Глухой дед почти и не слышал стрельбы возле вагонов. Не удивился он и тому, что состав долго стоит без движения,— их эшелон часто придерживали в тупиках, пропуская более важные и спешные поезда. И поэтому, когда открыли двери, когда «сняли с деда пломбу», как потешаются сейчас мальчишки, и сказали: «Выходи, приехали!» — дед не сразу разобрался, что тут к чему.
— Га? Что? — всего и спросил он. — Выходи, говорю, приехали.
— А где немцы?
— Зачем тебе немцы? Разве нас тебе мало?
Перед ним стоял Шкред — правда, дед тогда еще не знал, кто это такой и чего он тут ходит.
Шкред помог старику вылезти из вагона и сказал:
— Ну беги, догоняй своих немцев.
Дед Граеш закашлял — ахы-ахы-ахы,— а после разозлился, даже вены на шее вздулись:
— Сам беги! Чего зубы скалишь?
Мальчишки пришли в отряд по одному. Первым, с кем познакомился Вересовский, был Щипи. Вернее, сразу командир познакомился с его собакой.
Собака выскочила из-за кустов неожиданно и, увидев его, резко затормозила, а потом еще громче залаяла и бросилась наперерез. Но Вересовский не испугался ее, с доброй улыбкой пошел ей навстречу:
— Ай, какая ты смелая, ай, какая храбрая. И как тебе не стыдно бросаться на человека, который не сделал тебе ничего плохого,— говорил собаке Вересовский, и голос у него был такой ласковый и мягкий, что собака вдруг перестала лаять, виновато опустила голову и начала вилять хвостом. А потом как-то боком, будто стыдясь, подошла к Вересов-скому и, поджав хвост, лизнула ему, человеку, которого видела впервые, руку. А Вересовский, наклонившись, чесал ее между ушей и, словно чувствуя какую-то свою вину за то, что заставил собаку вот так унизиться, покориться ему, продолжал говорить: — Вот видишь, и ты хорошая, и я хороший. Мы с тобой оба хорошие. Но ты, если ты настоящая собака, не должна быть такой доброй ко мне, должна быть злой. И чтобы понравиться, скажем, твоему хозяину, должна лаять на меня, кусать меня, ведь я же тебе чужой.
Хозяин — паренек лет пятнадцати — вышел из-за кустов немного позднее. Увидев, что какой-то незнакомец гладит его собаку, а та, глупая, лижет ему руку, недовольно сморщился и крикнул:
— Дружок, ко мне!
Дружок послушно, виновато пошел к мальчишке.
— Чей? — показывая на пса,- спросил Вересовский.
— А разве и так не видно, что мой? — задиристо ответил мальчишка, и капитан подумал, что он тоже, видимо, ершистый.
— А где ты его взял?
— На пепелище нашел,— уже немного мягче ответил паренек.— Сидел на головешках и выл... Послушайте, а вы не скажете, как мне найти боевой отряд Вересовского?

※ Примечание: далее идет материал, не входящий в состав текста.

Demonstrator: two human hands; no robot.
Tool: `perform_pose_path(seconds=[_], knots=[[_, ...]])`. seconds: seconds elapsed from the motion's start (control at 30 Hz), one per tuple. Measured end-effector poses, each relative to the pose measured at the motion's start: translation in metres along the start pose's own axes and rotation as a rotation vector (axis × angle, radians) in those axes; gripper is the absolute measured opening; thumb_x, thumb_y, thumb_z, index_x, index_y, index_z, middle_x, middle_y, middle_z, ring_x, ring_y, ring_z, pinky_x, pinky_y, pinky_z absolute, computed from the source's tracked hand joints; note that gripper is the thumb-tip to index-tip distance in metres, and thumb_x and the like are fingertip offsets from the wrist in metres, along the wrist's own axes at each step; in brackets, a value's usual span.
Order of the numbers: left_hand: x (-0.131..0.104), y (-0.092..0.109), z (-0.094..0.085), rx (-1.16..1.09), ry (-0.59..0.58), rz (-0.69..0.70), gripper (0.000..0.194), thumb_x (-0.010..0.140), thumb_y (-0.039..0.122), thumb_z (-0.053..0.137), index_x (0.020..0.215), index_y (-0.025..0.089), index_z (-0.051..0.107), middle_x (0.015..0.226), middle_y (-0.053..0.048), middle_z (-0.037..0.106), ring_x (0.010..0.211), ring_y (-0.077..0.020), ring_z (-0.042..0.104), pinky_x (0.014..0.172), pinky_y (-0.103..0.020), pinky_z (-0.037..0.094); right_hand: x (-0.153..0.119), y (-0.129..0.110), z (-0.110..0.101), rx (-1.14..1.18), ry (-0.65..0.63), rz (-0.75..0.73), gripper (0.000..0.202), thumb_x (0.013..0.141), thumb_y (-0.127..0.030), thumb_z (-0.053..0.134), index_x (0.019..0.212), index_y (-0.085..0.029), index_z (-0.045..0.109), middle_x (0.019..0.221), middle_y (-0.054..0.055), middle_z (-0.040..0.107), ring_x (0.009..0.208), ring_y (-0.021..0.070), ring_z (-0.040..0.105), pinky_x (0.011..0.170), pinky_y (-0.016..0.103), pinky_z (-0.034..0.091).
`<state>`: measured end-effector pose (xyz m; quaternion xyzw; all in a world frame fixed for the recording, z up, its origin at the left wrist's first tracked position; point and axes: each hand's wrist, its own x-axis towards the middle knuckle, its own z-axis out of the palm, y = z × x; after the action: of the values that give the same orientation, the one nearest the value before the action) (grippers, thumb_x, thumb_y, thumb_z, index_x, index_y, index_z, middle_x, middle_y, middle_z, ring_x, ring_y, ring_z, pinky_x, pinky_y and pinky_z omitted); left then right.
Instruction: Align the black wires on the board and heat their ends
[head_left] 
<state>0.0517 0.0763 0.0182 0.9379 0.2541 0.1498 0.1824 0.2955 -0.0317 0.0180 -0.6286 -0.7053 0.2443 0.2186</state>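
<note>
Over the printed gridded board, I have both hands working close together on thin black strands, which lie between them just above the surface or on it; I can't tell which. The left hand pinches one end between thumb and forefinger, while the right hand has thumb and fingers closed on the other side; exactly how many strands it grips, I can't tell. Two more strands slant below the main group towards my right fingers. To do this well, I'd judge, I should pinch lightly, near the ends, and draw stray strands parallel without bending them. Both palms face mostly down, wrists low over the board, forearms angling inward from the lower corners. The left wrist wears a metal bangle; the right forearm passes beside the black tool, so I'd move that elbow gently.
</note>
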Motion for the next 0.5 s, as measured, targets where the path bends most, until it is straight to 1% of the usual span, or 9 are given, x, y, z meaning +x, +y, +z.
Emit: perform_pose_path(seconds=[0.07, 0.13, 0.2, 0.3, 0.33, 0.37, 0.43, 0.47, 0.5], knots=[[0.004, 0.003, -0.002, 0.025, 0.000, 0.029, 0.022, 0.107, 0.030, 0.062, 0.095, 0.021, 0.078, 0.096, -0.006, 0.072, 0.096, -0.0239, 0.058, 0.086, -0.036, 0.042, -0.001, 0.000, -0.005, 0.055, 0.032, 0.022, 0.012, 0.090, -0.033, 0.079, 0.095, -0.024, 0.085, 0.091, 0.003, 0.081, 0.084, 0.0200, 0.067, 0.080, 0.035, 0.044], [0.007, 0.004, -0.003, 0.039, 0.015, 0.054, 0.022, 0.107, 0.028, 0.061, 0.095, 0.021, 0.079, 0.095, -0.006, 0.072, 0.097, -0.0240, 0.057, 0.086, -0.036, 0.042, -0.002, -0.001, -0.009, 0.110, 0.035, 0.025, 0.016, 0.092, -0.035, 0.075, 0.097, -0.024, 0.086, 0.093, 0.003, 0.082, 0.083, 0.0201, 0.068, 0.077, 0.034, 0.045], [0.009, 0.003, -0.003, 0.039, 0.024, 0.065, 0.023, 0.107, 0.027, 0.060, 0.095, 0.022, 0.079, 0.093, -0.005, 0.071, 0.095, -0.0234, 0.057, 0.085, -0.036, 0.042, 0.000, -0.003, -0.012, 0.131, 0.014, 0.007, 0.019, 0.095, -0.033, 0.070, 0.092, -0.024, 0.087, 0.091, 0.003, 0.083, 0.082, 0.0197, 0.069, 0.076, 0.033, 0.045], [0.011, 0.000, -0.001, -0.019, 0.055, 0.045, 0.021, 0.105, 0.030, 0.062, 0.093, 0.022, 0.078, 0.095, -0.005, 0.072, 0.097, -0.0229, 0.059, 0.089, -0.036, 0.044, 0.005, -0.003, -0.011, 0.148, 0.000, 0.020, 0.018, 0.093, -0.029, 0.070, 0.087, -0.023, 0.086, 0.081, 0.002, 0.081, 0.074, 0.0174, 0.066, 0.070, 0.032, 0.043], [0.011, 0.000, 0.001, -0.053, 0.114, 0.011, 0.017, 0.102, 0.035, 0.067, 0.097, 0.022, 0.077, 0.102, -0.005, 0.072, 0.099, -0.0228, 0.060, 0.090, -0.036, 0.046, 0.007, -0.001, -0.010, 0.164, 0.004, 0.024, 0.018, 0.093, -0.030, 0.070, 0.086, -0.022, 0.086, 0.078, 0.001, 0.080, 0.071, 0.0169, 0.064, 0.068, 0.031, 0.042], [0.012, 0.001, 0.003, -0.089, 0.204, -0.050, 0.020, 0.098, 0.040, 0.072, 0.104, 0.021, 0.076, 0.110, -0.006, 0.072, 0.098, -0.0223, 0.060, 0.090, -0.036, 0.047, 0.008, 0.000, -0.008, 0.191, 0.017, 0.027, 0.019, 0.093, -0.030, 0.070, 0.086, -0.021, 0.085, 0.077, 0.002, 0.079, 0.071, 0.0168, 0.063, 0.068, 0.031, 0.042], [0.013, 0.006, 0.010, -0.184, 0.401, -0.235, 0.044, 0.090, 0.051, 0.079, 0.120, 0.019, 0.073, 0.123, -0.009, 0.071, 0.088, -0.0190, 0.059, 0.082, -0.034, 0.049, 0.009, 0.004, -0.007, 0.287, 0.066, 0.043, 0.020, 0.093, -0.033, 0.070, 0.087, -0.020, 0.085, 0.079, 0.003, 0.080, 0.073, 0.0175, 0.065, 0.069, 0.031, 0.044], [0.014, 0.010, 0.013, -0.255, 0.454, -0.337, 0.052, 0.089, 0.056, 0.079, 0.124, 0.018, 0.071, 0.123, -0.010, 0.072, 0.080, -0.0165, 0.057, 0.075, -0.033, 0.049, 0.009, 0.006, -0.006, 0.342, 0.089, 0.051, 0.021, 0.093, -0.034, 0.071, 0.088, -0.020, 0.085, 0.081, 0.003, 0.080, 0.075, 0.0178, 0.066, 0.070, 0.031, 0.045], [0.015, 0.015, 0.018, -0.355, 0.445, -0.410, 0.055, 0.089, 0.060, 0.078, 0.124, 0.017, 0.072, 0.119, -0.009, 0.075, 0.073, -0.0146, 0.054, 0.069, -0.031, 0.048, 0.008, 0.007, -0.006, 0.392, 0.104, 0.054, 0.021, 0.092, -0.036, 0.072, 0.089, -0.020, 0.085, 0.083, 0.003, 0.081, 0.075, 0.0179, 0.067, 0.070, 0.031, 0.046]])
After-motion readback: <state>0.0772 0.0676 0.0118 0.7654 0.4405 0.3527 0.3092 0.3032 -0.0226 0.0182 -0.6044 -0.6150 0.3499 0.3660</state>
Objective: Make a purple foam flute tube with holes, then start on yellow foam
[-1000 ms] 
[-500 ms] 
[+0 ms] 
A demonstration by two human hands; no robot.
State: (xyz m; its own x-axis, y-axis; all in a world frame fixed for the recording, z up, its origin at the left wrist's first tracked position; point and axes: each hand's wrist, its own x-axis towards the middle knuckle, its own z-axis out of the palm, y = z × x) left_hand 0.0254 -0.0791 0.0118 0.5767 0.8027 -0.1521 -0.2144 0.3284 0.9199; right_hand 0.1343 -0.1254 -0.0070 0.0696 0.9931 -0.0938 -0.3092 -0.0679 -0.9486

— Вересовский — это я. Мальчишка растерялся:
— А где же ваш отряд?
— А вон он,— и капитан показал на коров и коней, которые паслись на лугу, на женщин, которые варили обед, стирали и шили, на Шкреда, который возился около своей тачанки.
— Вы меня, видимо, не поняли. Меня послали в боевой отряд Вересовского,— и парнишка намеренно сделал ударение на слове «боевой».
— Понял, понял. Словом, давай, хлопче, знакомиться. Как тебя зовут?
— Костик.
— Так вот, Костик, ты как раз и попал туда, куда тебя послали.— Вересовский немного помолчал, а затем добавил: — В боевой отряд попал.